La vulgarisation de la notion de processus constituant est une réalité qui s’affirme dans notre société depuis février 2019, à travers les revendications exprimées par le peuple algérien lors de ses multiples actions cycliques.

Tous les Algériens impliqués dans le hirak – et qui sont des millions – sont aujourd’hui en mesure d’expliciter la portée et les objectifs d’un processus constituant et aussi la manière dont une constitution doit être rédigée dans le respect de la volonté populaire.

Le sursaut politique réalisé par l’insurrection du 22 février a fait que les manœuvres et les tartufferies politiques du régime ne marchent plus. Il n’est plus possible de duper le peuple par des commissions d’experts. Il en a trop vu de ce genre.

La rédaction d’une constitution est un acte éminemment politique, sans pour autant négliger son accompagnement et son encadrement par les spécialistes du domaine.

La mission de l’expertise demeure, à mon sens, celle de la traduction juridique et constitutionnelle des aspirations du peuple souverain.

Or la manière dont l’avant-projet de la constitution a été préparé est en parfaite contradiction avec le procédé universel dans ce genre d’entreprise politico-juridique.

Sur un autre volet, il est pratiquement impossible de soumettre à débat la mère de toutes les lois dans un moment où le peuple est doublement isolé. Une attitude qui renseigne sur la mauvaise foi du pouvoir du fait accompli et de sa nouvelle façade civile, en l’occurrence Tebboune.

Quel débat peut-on espérer dans une conjoncture où toute discordance avec la feuille de route du régime est réprimée de la manière la plus violente ?

De quelle constitution peut-on accoucher dans une ère où les procédures d’emprisonnement et de fermeture des organes de presse sont réduites à l’application de simples ordres donnés par appels téléphoniques ?

Peut-on pondre une constitution dans une conjoncture sanitaire caractérisée par la contrainte du confinement qui réduit l’expression populaire à la limite de l’impossible ?

Tellement d’interrogations dont les réponses ne peuvent être qu’une avalanche d’arguments qui démasquent cette énième ruse d’un pouvoir qui n’arrive pas à retenir les leçons.

Un peuple qui a la bouche masquée au sens propre et figuré ne pourra en aucun cas être partie prenante d’un quelconque débat. C’est clair comme de l’eau de roche.

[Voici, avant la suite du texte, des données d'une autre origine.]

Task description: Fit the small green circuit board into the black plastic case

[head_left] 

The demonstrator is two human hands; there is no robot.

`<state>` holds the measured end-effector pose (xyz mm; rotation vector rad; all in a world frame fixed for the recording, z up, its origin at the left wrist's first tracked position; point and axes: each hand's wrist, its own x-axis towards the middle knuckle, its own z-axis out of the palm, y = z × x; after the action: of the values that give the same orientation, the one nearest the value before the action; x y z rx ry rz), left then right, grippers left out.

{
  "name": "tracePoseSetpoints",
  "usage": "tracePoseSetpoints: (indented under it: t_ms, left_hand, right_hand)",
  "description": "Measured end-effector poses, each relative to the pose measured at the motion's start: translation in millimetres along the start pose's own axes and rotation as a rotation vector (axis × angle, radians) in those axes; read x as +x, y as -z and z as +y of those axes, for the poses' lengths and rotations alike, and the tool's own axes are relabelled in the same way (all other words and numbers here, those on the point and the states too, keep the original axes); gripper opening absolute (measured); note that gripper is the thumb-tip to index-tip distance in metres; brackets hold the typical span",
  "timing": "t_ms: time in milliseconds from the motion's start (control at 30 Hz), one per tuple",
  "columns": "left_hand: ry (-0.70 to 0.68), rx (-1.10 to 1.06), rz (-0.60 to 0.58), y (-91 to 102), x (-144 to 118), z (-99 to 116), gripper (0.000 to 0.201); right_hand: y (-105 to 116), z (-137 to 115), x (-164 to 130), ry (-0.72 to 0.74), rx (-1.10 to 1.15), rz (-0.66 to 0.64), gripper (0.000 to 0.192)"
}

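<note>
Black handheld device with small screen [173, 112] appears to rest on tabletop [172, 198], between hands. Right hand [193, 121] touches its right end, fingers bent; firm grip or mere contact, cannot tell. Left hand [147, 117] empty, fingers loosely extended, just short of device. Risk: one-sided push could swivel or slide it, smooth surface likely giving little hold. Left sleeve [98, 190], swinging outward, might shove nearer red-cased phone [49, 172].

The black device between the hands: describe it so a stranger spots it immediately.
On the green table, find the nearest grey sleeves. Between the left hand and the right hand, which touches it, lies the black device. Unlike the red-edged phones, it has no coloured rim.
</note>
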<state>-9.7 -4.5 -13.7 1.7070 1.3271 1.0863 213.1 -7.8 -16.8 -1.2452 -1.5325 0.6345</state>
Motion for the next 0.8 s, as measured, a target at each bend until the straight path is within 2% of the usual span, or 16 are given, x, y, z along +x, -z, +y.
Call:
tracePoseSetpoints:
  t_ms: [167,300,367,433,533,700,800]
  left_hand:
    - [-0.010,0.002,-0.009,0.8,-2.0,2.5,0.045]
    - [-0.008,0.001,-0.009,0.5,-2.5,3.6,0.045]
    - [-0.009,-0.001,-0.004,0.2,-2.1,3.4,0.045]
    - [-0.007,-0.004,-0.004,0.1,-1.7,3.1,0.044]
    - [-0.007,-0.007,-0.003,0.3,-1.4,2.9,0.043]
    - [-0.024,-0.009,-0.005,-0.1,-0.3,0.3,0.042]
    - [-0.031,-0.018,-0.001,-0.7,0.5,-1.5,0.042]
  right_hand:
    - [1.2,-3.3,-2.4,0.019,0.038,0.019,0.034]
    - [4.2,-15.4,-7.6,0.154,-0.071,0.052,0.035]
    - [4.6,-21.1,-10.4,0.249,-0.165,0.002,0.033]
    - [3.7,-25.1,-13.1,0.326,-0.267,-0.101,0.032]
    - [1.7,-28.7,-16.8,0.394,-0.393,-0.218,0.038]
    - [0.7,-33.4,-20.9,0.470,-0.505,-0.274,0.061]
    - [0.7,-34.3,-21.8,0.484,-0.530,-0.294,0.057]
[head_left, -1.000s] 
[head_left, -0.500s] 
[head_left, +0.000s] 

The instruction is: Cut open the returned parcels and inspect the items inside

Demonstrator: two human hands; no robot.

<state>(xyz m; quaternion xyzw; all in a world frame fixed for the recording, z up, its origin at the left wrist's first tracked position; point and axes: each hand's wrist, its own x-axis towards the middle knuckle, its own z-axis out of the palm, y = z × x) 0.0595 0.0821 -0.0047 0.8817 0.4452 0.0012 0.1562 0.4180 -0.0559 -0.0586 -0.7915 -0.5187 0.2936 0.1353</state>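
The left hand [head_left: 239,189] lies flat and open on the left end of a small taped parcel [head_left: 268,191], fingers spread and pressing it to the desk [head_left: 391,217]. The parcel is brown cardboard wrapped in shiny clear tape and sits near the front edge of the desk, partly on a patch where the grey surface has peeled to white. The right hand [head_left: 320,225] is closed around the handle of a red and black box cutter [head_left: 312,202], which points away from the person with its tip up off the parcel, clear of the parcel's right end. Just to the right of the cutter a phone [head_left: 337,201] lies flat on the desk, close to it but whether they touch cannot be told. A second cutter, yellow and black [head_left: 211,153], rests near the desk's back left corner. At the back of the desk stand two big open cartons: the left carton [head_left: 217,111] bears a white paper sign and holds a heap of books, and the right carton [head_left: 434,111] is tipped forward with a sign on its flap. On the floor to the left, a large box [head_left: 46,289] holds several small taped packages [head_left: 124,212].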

De plus, il ne s’agit pas pour les Algériens de réviser une constitution, il s’agit plutôt d’en avoir une qui prendra en charge les revendications qu’il ne cesse de clamer depuis le début de la révolution du sourire.

Voila donc le seul projet qui intéresse le peuple et la voie de sa concrétisation n’est sans doute pas dans le bureau d’un chef d’État illégitime. Elle est dans la reprise de la mobilisation populaire, et dans la réoccupation de la rue avec ce pacifisme exemplaire qui n’a pas fait défaut depuis le déclenchement de ce qui est devenu désormais la première phase de la révolution du sourire.

Une deuxième phase s’avère plus que nécessaire et surtout imminente.